To see those reports consolidated in book form is to see a pattern of consistent official over-optimism endlessly dashed. Rogers says: "I remember an interview with a British soldier who said his sector had its first insurgent attacks on the very day that Bush declared 'Mission accomplished'."  Rogers's Losing Control analysis argues that any "war on terrorism" is likely to fail. But even he is surprised by quite how spectacularly counterproductive the invasion of Iraq has been.
"It has given al-Qaida and other radical groups an extraordinary recruitment opportunity - it can now say that the site of the Abbasid Caliphate, a hugely important centre of Arab culture, is under the control of Christians and Zionists. The events in Falluja have echoed across the entire Muslim world. And it has provided a new training ground for jihadists - Afghans are now learning from what is going on in Iraq."

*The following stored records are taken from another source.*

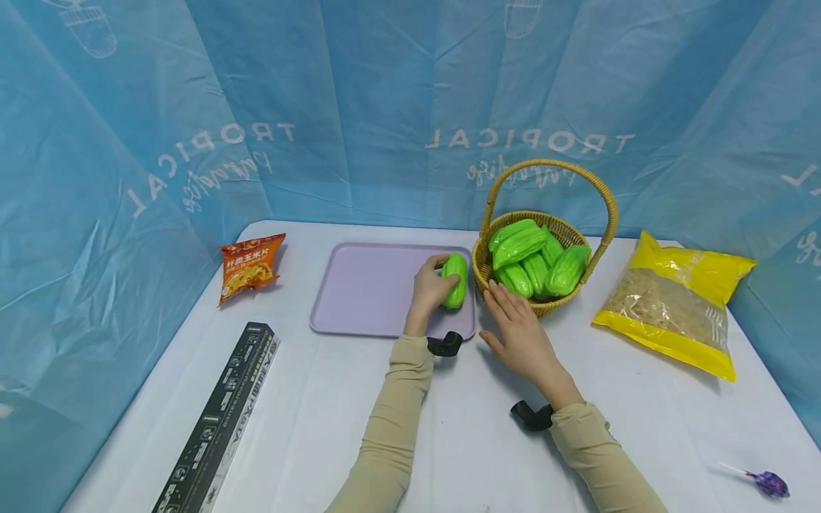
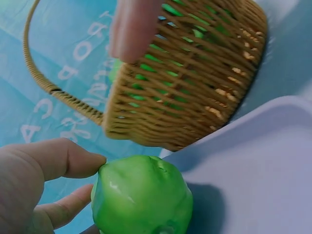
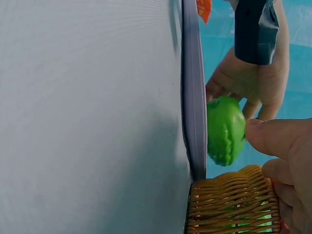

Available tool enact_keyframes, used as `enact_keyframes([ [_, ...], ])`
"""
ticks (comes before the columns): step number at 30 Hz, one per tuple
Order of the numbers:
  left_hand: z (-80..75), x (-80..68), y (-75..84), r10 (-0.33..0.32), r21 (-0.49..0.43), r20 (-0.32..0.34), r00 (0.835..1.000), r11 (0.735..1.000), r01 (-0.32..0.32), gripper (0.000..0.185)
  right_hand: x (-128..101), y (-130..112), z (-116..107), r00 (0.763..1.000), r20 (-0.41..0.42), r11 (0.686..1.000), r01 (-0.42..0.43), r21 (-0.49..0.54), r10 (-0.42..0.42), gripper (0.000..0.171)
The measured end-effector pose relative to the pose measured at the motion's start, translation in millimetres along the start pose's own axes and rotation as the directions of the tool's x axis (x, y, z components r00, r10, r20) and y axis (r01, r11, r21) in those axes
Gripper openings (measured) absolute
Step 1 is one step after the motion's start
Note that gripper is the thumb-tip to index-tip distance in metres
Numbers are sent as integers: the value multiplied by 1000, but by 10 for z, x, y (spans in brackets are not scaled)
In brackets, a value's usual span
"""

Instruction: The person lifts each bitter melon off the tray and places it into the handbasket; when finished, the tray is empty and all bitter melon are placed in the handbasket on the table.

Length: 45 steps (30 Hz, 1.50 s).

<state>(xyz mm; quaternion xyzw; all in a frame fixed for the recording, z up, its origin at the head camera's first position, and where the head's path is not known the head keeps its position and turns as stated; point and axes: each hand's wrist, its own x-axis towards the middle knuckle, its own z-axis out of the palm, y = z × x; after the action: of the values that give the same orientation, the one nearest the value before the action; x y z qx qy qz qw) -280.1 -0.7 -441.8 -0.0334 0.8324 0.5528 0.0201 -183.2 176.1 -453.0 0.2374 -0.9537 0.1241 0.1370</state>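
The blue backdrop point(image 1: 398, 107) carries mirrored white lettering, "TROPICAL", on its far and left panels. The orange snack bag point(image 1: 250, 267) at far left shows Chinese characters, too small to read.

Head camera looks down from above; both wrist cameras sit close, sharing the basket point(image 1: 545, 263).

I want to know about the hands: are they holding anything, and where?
The left hand grips a green toy gourd around its side. The right hand holds nothing.
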Motion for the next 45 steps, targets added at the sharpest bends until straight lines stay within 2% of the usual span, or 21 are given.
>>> enact_keyframes([
  [10, -127, -16, 76, 20, -80, -13, 1000, 997, -21, 51, 9, 9, -3, 1000, 5, 1000, -4, -2, 4, 72],
  [17, -159, -23, 148, 40, -92, -21, 999, 995, -41, 52, 9, 4, -7, 1000, 7, 1000, -4, 6, 4, 72],
  [26, -231, -54, 316, 66, -105, 13, 998, 992, -65, 51, 4, 5, 4, 1000, -1, 1000, -1, 6, 1, 72],
  [35, -229, -50, 391, 86, -96, 37, 996, 992, -82, 52, -1, 11, 13, 1000, 5, 1000, -6, 3, 6, 72],
  [45, -214, -50, 577, 163, -69, 96, 982, 985, -157, 52, -1, 13, 13, 1000, -10, 1000, 9, 3, -9, 72],
])
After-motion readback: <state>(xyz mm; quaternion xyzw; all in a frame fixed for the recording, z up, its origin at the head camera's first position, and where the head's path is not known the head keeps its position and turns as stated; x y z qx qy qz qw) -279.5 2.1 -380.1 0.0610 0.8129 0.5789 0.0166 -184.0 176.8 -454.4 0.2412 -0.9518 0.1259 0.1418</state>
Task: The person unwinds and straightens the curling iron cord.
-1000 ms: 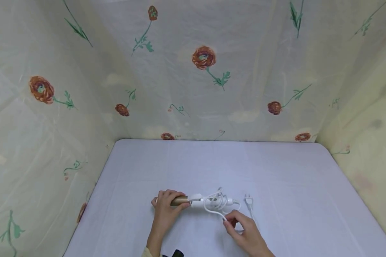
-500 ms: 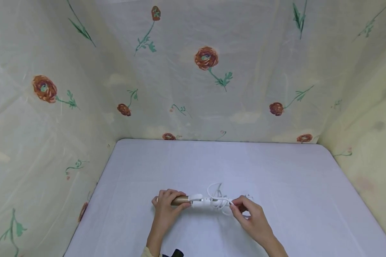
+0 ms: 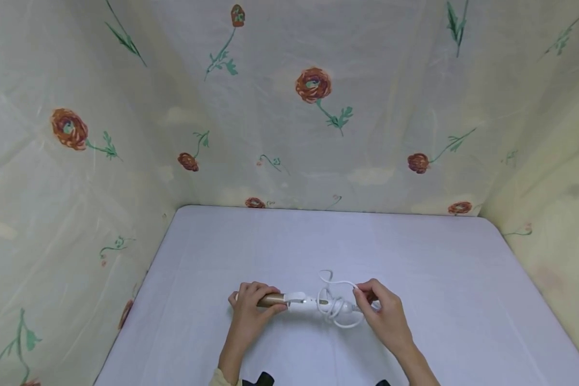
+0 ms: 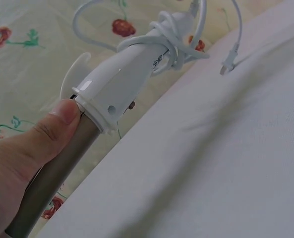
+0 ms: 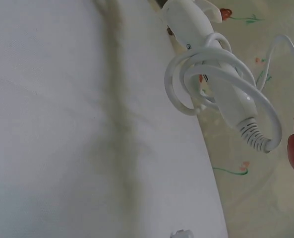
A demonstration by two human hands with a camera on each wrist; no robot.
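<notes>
A curling iron with a white handle and a gold-brown barrel is held sideways just over the table. My left hand grips the barrel, its thumb close to the handle's collar in the left wrist view. White power cord loops loosely several times around the handle. My right hand pinches a stretch of this cord between thumb and fingertips, to the right of the handle end. The two-pin plug hangs from the cord in the left wrist view; in the head view I cannot see it.
The white-covered table has rounded far corners. Flower-patterned cloth hangs behind it and on both sides. Dark objects show at the bottom edge, near the wrists.
My right hand has moved up and away across the handle end, drawing the pinched cord with it; the loops around the handle look looser. My left hand keeps its grip on the barrel.
</notes>
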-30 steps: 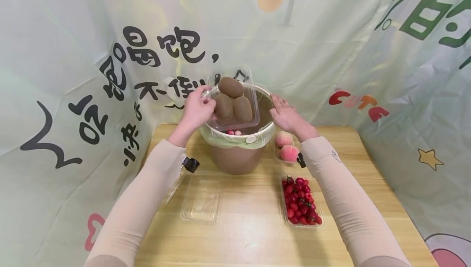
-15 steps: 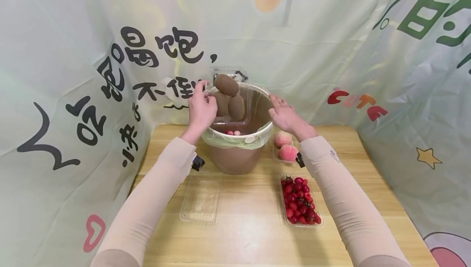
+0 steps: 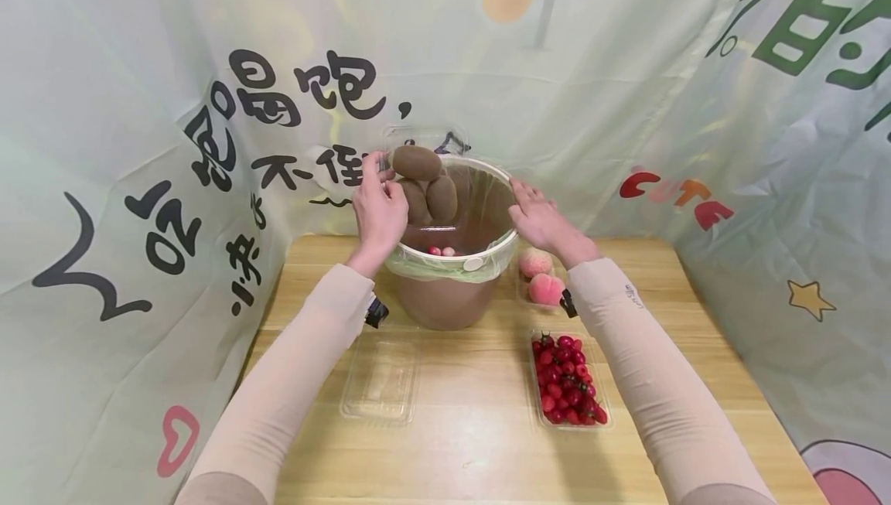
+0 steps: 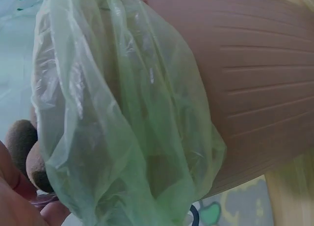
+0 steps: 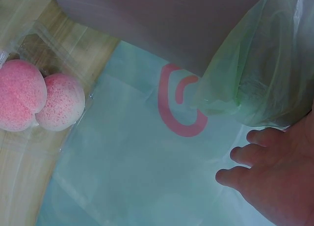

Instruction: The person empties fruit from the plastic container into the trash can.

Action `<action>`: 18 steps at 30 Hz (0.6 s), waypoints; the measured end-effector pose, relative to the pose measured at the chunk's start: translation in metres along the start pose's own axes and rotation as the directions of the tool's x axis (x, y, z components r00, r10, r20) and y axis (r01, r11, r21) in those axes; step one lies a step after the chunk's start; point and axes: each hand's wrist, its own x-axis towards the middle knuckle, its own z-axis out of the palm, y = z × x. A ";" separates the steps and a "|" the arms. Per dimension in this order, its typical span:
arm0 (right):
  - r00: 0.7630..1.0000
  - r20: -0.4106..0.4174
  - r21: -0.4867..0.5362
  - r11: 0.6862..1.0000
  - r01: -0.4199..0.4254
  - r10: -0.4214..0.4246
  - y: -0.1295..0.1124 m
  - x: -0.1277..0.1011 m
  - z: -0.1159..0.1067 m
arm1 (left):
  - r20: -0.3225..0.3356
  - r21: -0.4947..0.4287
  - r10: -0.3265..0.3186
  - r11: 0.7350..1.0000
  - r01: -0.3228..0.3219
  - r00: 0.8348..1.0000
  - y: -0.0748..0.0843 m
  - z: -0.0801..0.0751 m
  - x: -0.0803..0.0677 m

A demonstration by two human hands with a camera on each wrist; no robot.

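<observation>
My left hand (image 3: 379, 215) grips the left side of a clear plastic box (image 3: 462, 180), which is tilted over the mouth of a brown bin (image 3: 445, 300). Three brown kiwis (image 3: 416, 163) lie in the box, and in the left wrist view a kiwi (image 4: 39, 168) shows close to the fingers. A pale green bag (image 4: 132, 103) lines the bin and folds down over its rim. On the right of that rim rests my right hand (image 3: 543, 219), its fingers straight. Red and pale pink small fruits (image 3: 442, 251) show inside the bin.
On the wooden table (image 3: 473, 443), an open clear box (image 3: 381, 381) stands front left. A box of red berries (image 3: 567, 381) stands front right. Two pink peaches (image 3: 546, 288) in a clear box are right of the bin. Printed cloth (image 3: 592, 103) hangs around the table.
My left hand has shifted the kiwi box a little to the left over the bin, and the kiwis have moved with it. My right hand stays on the rim.
</observation>
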 end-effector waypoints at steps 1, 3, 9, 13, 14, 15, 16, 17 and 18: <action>1.000 0.001 0.001 1.000 -0.001 0.001 0.000 0.000 0.000 | -0.007 -0.004 0.008 1.000 -0.008 1.000 -0.001 0.001 0.000; 1.000 0.001 0.003 1.000 -0.002 0.002 0.000 0.000 0.001 | -0.021 -0.015 0.021 1.000 -0.021 1.000 -0.002 0.002 -0.001; 1.000 0.001 0.008 1.000 -0.004 0.004 0.000 0.000 0.001 | -0.068 -0.025 0.049 0.998 -0.051 0.996 -0.004 0.003 -0.003; 1.000 -0.002 0.010 1.000 -0.002 0.002 0.000 0.000 0.001 | -0.091 -0.019 0.058 0.998 -0.060 0.994 -0.006 0.004 -0.004; 1.000 -0.001 0.010 1.000 -0.002 0.002 0.000 0.000 0.001 | -0.093 -0.019 0.056 0.998 -0.058 0.994 -0.006 0.004 -0.004; 1.000 -0.001 0.010 1.000 -0.002 0.002 0.000 0.000 0.001 | -0.094 -0.021 0.055 0.998 -0.057 0.994 -0.006 0.005 -0.004; 1.000 -0.001 0.010 1.000 -0.002 0.002 0.000 0.000 0.001 | -0.095 -0.024 0.054 0.998 -0.056 0.994 -0.006 0.005 -0.004; 1.000 0.000 0.010 1.000 -0.002 0.002 0.000 0.000 0.001 | -0.095 -0.027 0.054 0.998 -0.057 0.994 -0.006 0.005 -0.005; 1.000 0.001 0.010 1.000 -0.002 0.002 -0.001 0.000 0.001 | -0.095 -0.029 0.055 0.998 -0.058 0.994 -0.006 0.005 -0.005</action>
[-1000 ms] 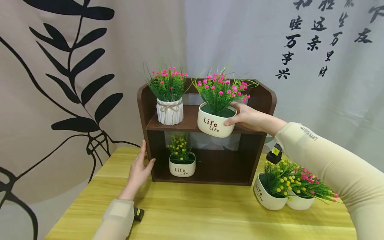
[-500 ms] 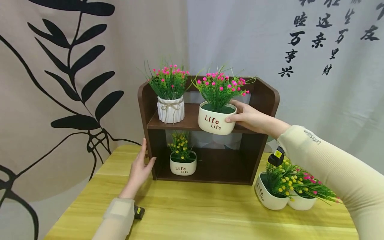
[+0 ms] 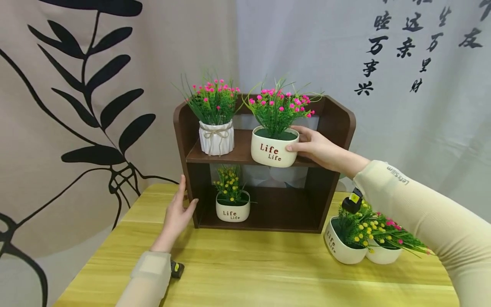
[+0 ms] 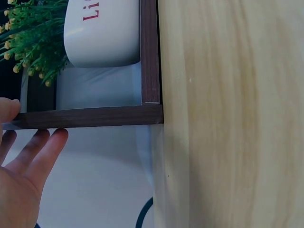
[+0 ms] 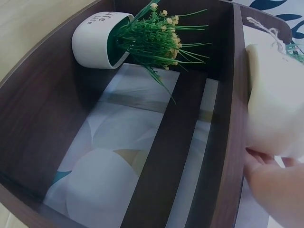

He finds it extremely hard to be optimistic for Iraq. "It is an unholy mess, causing great disquiet in the British armed forces. The Americans will find it almost impossible to disengage and I can't see British forces leaving while Blair is prime minister."  Iraqi misery may, though, bring benefits for the wider world. "It is such a disaster that it may force a serious rethink on the discredited control paradigm. I lecture to people in the military who are smarter and more aware on this than politicians or business people."

So what should take the place of 'lidism'? "We need more effective, sustainable development underpinned by proper debt relief, trade reform and effective development assistance. At an environmental level, we need to get serious about climate change, which dwarfs every other issue."
Half a lifetime of smallholding has made him peculiarly attentive to the way winters, in particular, have changed. "I like being able to grow sweetcorn in the open air and having a small vineyard. But the changes that make that possible have frightening implications."